§ **Description of the task**:
Print the entire listing below word for word, excluding its pictures.

Dataset extract below:

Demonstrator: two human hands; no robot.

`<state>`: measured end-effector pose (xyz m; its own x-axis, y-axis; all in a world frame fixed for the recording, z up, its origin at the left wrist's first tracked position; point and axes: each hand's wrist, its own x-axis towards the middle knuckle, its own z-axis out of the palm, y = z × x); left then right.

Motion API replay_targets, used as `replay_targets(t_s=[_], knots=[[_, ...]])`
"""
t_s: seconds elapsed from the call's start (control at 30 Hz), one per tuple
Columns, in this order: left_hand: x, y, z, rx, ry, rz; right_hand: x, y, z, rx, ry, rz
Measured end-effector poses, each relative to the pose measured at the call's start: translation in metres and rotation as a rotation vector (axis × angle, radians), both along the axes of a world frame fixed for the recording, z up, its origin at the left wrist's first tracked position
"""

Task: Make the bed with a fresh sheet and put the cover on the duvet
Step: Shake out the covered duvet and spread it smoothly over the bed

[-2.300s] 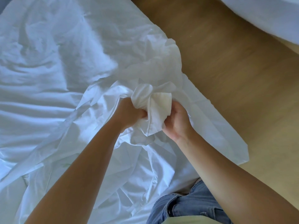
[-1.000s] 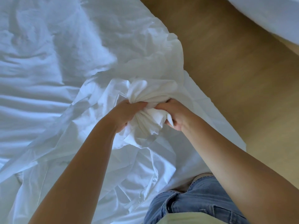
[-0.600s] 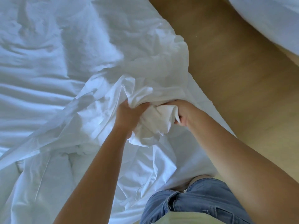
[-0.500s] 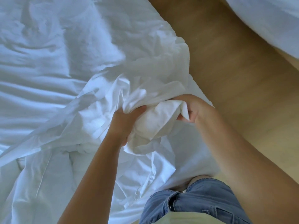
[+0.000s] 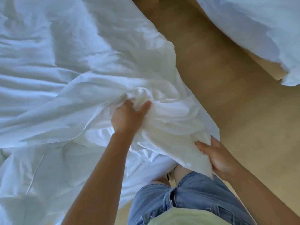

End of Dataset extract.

§ **Reply to the exercise**:
Demonstrator: two human hands; no robot.

`<state>`: measured end-effector pose (xyz m; its own x-axis, y-axis; all in a world frame fixed for the recording, z up, its origin at the left wrist's first tracked position; point and axes: each hand's wrist, its own x-axis towards the middle knuckle, its own z-axis out of the palm, y = z × x); left then right.

Motion API replay_targets, used as `replay_targets(t_s=[_], knots=[[_, ...]])`
"""
t_s: seconds elapsed from the call's start (control at 30 Hz), one per tuple
Columns, in this order: left_hand: x, y, z, rx, ry, rz; right_hand: x, y, z, rx, ry, rz
Measured end-effector poses, each relative to the pose measured at the call's start: translation in metres and rotation as a rotation vector (axis × angle, radians), both along the axes of a world frame fixed for the recording, z up, its origin at the left wrist's first tracked position
"""

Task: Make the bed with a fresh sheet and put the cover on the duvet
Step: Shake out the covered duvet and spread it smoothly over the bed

[-2.300s] 
[-1.000s] 
[-0.600s] 
[-0.500s] 
[+0.000s] 

This answer requires nothing else.